If paddling isn’t your preference, swimmers can safely slide into the water near the floating pier, and fish are abundant in the waters of Lake Washington. 

Emerging from the lake, refuel at one of the park’s picnic tables and bask in the breathtaking views. 

This beach park serves as a gateway to the Lake to Lake Trail, a picturesque path through more than 800 acres of parklands connecting Lake Washington to Lake Sammamish. Just off Interstate 90 and south of Beaux Arts Village, Enatai Beach Park can be easily accessed via the East Link light rail’s new 2 Line, though parking is also plentiful. 

Newcastle Beach Park 

When you imagine an idyllic summer day with the family, the setting could easily be Newcastle Beach Park. Natural wetlands welcome water excursions, as Newcastle Beach Park also offers access to Mercer Slough, but the secluded sandy beach embraced by soaring trees is oh-so inviting also. 

A floating swimmers dock is ideal for basking in the sun or diving into the cool lake, perhaps after taking in the forest scenery along the paved nature trail loop, or playtime in the park’s colorful playground. The largest beach park in Bellevue, Newcastle is geared towards group events, with room for up to 150 people within the abundant picnic areas, including a covered expanse with a barbecue that can be reserved. 

A haven for recreation and relaxation, lounge on a bench and enjoy the radiant sunset over the lake after playing disc golf or frisbee on the park’s lush, emerald green knolls.

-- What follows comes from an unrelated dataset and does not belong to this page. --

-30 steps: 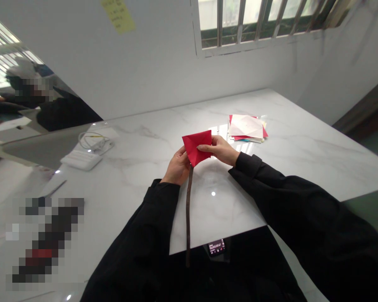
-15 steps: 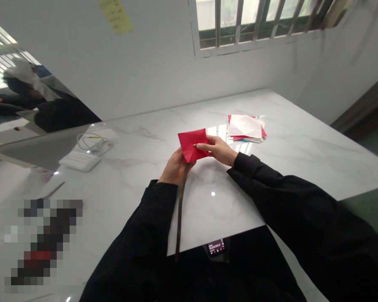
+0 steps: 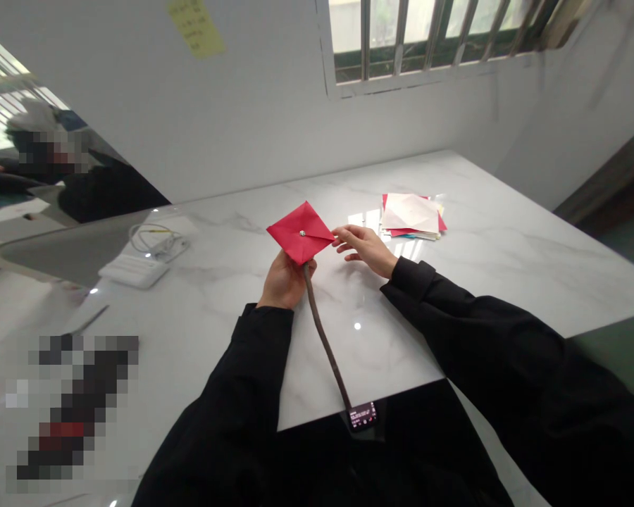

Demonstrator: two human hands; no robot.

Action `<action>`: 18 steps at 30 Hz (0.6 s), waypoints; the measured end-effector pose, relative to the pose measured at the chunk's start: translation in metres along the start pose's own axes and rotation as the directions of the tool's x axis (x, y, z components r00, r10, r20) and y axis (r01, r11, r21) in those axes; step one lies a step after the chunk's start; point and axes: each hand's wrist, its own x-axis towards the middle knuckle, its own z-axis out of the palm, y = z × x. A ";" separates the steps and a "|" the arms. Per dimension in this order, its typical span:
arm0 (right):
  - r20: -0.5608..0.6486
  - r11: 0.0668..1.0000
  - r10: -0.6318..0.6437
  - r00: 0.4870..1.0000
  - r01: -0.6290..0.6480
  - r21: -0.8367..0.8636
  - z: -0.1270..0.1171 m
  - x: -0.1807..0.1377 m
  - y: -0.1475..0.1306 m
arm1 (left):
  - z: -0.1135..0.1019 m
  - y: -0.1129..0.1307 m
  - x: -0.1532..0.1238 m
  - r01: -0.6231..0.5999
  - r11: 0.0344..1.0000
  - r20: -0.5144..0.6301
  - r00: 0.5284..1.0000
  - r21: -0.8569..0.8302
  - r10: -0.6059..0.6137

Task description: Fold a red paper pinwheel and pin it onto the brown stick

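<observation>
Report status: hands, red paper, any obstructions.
Left hand gripping stick beneath red paper. Right hand open at paper's corner, contact unclear. Paper stack beyond right hand, not obstructing.

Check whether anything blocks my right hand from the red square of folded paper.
Nothing visible does. Your right hand is at the right corner of the red square of folded paper; whether it touches is unclear. Your left hand is beneath the square; the stack of white and red paper lies farther right.
</observation>
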 end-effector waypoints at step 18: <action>0.528 0.935 -0.048 0.848 0.224 -0.275 0.018 -0.017 -0.001 | -0.012 -0.005 0.008 -0.099 0.978 0.006 0.995 0.182 0.100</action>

Head to the vast, 300-foot dock to launch non-motorized vessels, fish, or simply lounge like it’s your job. 

Photo Credit: Ge Gao

Lake Sammamish State Park 

Tranquility is bestowed upon all who immerse themselves in Washington’s wondrous landscape found throughout Lake Sammamish State Park. A vast Pacific Northwest paradise, the state park occupies 512 acres, including nearly 7,000 feet of spectacular Lake Sammamish waterfront. 

Children may never want to leave the park’s million-dollar playground with its geodesic dome, mushroom house with toadstool steps, zip line, and boredom-busting playset all atop safe rubber surfacing. After playtime on the weekends, park rangers teach kids about conservation, native species in the park, and how to be environmental stewards. 

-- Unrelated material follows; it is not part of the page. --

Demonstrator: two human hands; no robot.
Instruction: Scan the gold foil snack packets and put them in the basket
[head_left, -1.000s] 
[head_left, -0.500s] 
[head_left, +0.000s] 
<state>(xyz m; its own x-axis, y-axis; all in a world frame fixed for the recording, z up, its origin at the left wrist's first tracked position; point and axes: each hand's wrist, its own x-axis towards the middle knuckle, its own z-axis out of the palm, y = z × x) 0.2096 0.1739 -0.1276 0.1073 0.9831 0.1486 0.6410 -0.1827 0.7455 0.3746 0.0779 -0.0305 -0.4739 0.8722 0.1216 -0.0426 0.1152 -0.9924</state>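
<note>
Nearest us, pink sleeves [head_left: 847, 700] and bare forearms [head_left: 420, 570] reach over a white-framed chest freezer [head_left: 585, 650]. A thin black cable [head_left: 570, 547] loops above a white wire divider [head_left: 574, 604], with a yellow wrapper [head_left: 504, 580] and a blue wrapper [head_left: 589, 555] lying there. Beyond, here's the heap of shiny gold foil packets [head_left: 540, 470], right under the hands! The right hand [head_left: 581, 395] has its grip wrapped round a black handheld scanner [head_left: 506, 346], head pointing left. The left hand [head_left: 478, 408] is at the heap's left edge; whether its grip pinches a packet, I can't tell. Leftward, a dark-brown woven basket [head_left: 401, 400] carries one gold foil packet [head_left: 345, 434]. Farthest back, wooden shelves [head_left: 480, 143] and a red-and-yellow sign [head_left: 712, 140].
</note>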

A region of cultural significance, for generations Lake Sammamish served as a gathering place for several indigenous tribes who relished the wetlands and deciduous forest habitat that’s long been home to myriad birds, fish, and wildlife. Birdwatchers can join the Eastside Audubon Society as they seek winged wonders ranging from waterfowl to woodpeckers to bald eagles, to name just a few. 

Recreation seekers have endless options here, the park rich with soccer fields, volleyball courts, two swimming beaches, campsites and hiking trails. Every fisherman’s dream, the park creeks are crowded with salmon, and the lake itself touts largemouth bass, perch, trout, and shellfish. 

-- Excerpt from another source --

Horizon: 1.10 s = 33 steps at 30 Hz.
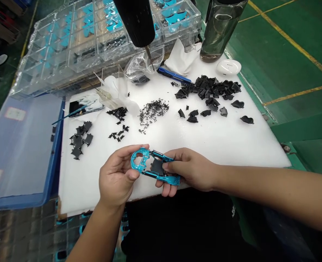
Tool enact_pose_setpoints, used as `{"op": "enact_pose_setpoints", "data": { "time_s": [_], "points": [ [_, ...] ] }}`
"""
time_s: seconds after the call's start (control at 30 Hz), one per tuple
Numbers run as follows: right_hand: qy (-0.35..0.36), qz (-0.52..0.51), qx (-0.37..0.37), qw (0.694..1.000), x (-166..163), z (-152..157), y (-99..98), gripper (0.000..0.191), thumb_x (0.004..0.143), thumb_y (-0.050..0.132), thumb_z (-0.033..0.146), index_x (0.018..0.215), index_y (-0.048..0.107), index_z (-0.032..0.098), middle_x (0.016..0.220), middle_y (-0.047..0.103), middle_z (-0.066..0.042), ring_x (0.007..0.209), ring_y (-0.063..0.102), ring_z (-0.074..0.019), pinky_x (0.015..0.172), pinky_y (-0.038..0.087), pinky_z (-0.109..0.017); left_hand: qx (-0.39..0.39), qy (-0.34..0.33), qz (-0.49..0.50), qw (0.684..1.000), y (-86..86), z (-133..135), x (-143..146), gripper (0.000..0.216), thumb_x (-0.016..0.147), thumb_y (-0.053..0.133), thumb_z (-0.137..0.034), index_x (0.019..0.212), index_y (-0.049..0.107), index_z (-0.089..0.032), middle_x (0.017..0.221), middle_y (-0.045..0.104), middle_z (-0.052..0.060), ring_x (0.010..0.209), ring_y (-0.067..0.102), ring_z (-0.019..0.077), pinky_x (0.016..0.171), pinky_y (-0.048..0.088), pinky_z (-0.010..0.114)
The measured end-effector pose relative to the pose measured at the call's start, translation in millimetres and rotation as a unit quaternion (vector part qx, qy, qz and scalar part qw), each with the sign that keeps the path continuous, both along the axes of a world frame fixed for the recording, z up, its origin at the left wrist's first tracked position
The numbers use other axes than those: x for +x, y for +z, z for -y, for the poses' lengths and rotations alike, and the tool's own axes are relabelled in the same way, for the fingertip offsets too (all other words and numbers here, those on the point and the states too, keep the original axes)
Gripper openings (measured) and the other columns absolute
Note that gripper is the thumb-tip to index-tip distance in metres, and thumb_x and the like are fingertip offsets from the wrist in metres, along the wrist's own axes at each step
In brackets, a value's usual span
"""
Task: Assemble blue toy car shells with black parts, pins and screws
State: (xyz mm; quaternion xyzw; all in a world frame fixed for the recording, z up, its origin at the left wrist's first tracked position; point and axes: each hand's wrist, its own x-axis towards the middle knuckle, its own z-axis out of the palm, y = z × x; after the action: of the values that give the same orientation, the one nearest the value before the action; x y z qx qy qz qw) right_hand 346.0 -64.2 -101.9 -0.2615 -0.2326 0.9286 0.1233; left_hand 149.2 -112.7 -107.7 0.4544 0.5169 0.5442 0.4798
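Between both hands, above the front edge of the white work surface, is a turquoise toy car body shell (142,168) with black trim along its sides. My left hand (119,174) grips its rounded end between thumb and fingers. My right hand (189,169) holds the other end, its thumb pressing on a dark grey flat piece (157,166) set in the middle of the shell. Fingers of the right hand curl underneath, and what they touch there is hidden.
A black electric screwdriver (139,25) hangs above small black screws (153,111). Black parts lie in piles left (80,140) and right (212,87). Behind stand clear compartment trays (81,54) and a dark bottle (221,29). A blue bin (48,196) is at left.
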Motion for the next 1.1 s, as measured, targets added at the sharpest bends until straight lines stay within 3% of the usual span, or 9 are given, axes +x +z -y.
{"op": "enact_pose_setpoints", "data": {
  "time_s": [0.23, 0.37, 0.43, 0.63, 0.97, 1.1],
  "points": [
    [-0.012, 0.125, 0.117, 0.985, 0.9, 8.2, 6.6, 0.006, 0.091, 0.049, 0.022, 0.097, 0.049, 0.020, 0.057, 0.064, 0.002, 0.050, 0.063, -0.0142, 0.049, 0.052, -0.022, 0.070, 0.025, -0.022, 0.997, 1.4, 2.7, 3.7, 0.051, 0.064, 0.084, -0.044, 0.106, 0.072, -0.017, 0.102, 0.074, 0.010, 0.093, 0.072, 0.0233, 0.082, 0.059, 0.029],
    [-0.035, 0.232, 0.276, 0.932, 2.2, 11.4, 11.2, 0.005, 0.084, 0.054, 0.019, 0.087, 0.057, 0.019, 0.057, 0.060, 0.004, 0.046, 0.058, -0.0111, 0.043, 0.044, -0.018, 0.072, 0.037, -0.033, 0.996, 1.0, 4.7, 6.3, 0.054, 0.060, 0.084, -0.047, 0.104, 0.073, -0.017, 0.100, 0.074, 0.010, 0.093, 0.072, 0.0239, 0.083, 0.060, 0.030],
    [-0.035, 0.258, 0.311, 0.914, 2.5, 10.2, 12.4, 0.007, 0.081, 0.054, 0.016, 0.085, 0.059, 0.019, 0.058, 0.060, 0.004, 0.047, 0.058, -0.0108, 0.043, 0.042, -0.018, 0.068, 0.040, -0.038, 0.996, 0.4, 5.4, 7.1, 0.056, 0.058, 0.085, -0.049, 0.103, 0.073, -0.017, 0.100, 0.074, 0.009, 0.093, 0.072, 0.0245, 0.083, 0.060, 0.031],
    [-0.021, 0.273, 0.286, 0.918, 1.5, 7.2, 13.2, 0.009, 0.078, 0.055, 0.016, 0.085, 0.059, 0.020, 0.052, 0.057, 0.005, 0.042, 0.055, -0.0107, 0.041, 0.042, -0.018, 0.079, 0.027, -0.051, 0.995, 0.7, 6.3, 6.8, 0.057, 0.056, 0.086, -0.047, 0.103, 0.073, -0.017, 0.100, 0.073, 0.010, 0.093, 0.072, 0.0245, 0.084, 0.060, 0.031],
    [-0.027, 0.286, 0.336, 0.897, 2.9, 10.5, 8.9, 0.009, 0.077, 0.052, 0.020, 0.080, 0.060, 0.019, 0.058, 0.059, 0.003, 0.049, 0.057, -0.0119, 0.043, 0.039, -0.019, 0.087, -0.005, -0.054, 0.995, 0.3, 9.0, 4.8, 0.057, 0.058, 0.085, -0.044, 0.107, 0.072, -0.018, 0.103, 0.074, 0.010, 0.095, 0.072, 0.0237, 0.086, 0.059, 0.030],
    [-0.027, 0.273, 0.322, 0.906, 3.1, 10.9, 7.3, 0.008, 0.078, 0.052, 0.020, 0.081, 0.059, 0.019, 0.060, 0.058, 0.002, 0.051, 0.058, -0.0130, 0.044, 0.040, -0.020, 0.087, -0.002, -0.059, 0.994, 0.1, 9.1, 4.6, 0.057, 0.057, 0.086, -0.044, 0.106, 0.073, -0.018, 0.103, 0.074, 0.010, 0.095, 0.072, 0.0245, 0.085, 0.060, 0.030]
  ]
}}
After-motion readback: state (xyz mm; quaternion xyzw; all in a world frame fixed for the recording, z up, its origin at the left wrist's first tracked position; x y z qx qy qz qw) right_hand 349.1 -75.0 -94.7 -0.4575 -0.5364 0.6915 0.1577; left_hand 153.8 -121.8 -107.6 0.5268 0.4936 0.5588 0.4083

Watch light, fog, and clouds dance around you while meandering along the park’s paved, 11-mile pathway, which erupts with color each fall. Also, there’s no need to leave any family member home when visiting Lake Sammamish State Park — leashed dogs are welcome here. 

Chism Beach Park 

Spectacular sunset viewing and exceptional vistas of the Seattle skyline await visitors at Chism Beach Park. Amid the southwest Bellevue park’s secluded and serene 18 acres are numerous picnic tables perfect for group events or more intimate gatherings, a small playground for family fun, and a sandy shoreline. Swimming areas here are hospitable to all skill sets, whether you’re a doggy paddler or water pro. Fishing can be done off the dock if seeking a different form of relaxation, while benches provide respite when strolling through the verdant landscape dotted with colorful hydrangeas.  

Capped on either end by residential areas, Chism Beach Park is a popular spot for swimming each summer, with a floating dock to dive from and lifeguards looking after anyone enjoying a dip. Nonmotorized watercraft can also be launched from the park when swimmers aren’t present. 

Within Chism Beach Park, visitors can also bask in Bellevue history at the Burrows Cabin, a log house built in 1883 by Civil War veteran Albert Burrows.